TASK INSTRUCTIONS:
Range to reproduce from the entries below: the line with "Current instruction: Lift", the line with "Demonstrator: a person", and every line in between. Give them exactly and give nothing else.

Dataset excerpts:
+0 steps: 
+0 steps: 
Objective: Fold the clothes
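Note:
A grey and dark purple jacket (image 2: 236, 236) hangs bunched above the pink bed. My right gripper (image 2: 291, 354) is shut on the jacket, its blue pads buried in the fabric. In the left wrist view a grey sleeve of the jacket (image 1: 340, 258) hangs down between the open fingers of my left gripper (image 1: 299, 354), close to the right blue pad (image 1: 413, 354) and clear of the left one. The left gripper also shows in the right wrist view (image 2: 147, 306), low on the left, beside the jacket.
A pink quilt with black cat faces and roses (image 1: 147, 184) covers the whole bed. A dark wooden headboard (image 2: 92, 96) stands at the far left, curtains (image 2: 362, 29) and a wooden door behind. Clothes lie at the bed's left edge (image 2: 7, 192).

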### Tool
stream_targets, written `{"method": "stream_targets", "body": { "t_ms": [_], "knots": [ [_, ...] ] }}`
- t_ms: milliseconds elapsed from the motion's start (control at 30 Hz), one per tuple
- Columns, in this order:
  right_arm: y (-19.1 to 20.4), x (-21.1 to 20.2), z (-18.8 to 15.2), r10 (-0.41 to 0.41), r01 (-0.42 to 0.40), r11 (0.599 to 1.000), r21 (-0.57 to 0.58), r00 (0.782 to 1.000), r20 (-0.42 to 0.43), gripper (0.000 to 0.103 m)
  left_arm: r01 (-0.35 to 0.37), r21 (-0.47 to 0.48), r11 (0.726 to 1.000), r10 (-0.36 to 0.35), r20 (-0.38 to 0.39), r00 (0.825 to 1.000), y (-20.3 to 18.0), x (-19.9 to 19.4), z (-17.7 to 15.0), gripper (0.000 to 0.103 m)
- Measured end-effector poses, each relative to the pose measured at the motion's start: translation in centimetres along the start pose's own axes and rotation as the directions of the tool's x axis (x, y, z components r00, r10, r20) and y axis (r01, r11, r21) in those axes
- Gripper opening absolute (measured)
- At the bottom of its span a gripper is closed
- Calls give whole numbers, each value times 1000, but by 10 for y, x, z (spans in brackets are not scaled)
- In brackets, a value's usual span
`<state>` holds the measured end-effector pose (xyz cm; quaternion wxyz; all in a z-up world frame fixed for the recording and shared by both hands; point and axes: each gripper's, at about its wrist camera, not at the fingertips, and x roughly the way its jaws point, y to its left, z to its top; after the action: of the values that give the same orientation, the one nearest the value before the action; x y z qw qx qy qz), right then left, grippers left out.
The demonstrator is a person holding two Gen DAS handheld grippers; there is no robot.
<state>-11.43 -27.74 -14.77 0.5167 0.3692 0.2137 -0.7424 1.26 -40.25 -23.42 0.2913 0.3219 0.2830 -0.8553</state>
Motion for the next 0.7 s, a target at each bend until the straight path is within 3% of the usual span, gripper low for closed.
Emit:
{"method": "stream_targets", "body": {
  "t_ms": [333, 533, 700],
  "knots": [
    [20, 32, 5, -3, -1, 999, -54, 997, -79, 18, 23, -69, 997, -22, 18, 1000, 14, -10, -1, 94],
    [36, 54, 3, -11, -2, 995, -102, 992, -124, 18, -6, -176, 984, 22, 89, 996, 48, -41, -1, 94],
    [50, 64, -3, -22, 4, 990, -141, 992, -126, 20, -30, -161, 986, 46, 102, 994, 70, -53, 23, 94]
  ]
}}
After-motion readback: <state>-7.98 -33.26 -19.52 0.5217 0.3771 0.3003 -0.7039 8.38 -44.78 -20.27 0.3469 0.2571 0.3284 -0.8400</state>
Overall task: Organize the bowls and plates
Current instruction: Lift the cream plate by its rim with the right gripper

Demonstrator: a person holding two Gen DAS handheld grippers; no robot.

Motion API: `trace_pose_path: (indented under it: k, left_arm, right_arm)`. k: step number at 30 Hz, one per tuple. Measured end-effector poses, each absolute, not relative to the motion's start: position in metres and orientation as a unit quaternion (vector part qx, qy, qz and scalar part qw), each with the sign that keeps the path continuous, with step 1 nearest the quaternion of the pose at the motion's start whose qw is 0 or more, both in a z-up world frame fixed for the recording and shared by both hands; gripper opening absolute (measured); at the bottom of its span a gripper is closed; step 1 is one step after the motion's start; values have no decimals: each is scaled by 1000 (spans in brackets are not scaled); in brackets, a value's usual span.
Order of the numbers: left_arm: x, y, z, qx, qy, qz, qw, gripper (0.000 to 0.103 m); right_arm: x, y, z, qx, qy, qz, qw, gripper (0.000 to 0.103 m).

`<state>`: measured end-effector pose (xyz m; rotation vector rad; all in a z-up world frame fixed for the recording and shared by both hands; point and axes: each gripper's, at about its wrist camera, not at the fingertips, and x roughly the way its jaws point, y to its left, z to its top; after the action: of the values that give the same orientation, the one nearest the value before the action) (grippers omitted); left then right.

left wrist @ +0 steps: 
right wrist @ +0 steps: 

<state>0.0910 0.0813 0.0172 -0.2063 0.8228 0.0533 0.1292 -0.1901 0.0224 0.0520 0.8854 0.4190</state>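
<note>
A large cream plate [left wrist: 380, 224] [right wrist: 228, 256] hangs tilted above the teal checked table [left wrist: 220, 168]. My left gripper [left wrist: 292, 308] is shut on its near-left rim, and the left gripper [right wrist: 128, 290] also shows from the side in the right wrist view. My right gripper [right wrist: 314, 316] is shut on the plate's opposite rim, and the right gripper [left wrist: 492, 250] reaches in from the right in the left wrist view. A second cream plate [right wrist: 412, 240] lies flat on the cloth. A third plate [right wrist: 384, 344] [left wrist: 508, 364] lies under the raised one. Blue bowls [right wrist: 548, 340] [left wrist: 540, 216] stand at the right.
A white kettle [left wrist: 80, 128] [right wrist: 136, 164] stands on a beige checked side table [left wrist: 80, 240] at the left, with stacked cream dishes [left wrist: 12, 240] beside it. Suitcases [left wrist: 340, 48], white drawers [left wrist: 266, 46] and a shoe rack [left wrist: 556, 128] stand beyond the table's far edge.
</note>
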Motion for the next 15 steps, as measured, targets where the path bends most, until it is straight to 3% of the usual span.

TASK SOLUTION:
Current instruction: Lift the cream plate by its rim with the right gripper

Demonstrator: a person holding two Gen DAS handheld grippers; no robot.

Nothing remains open in this exercise.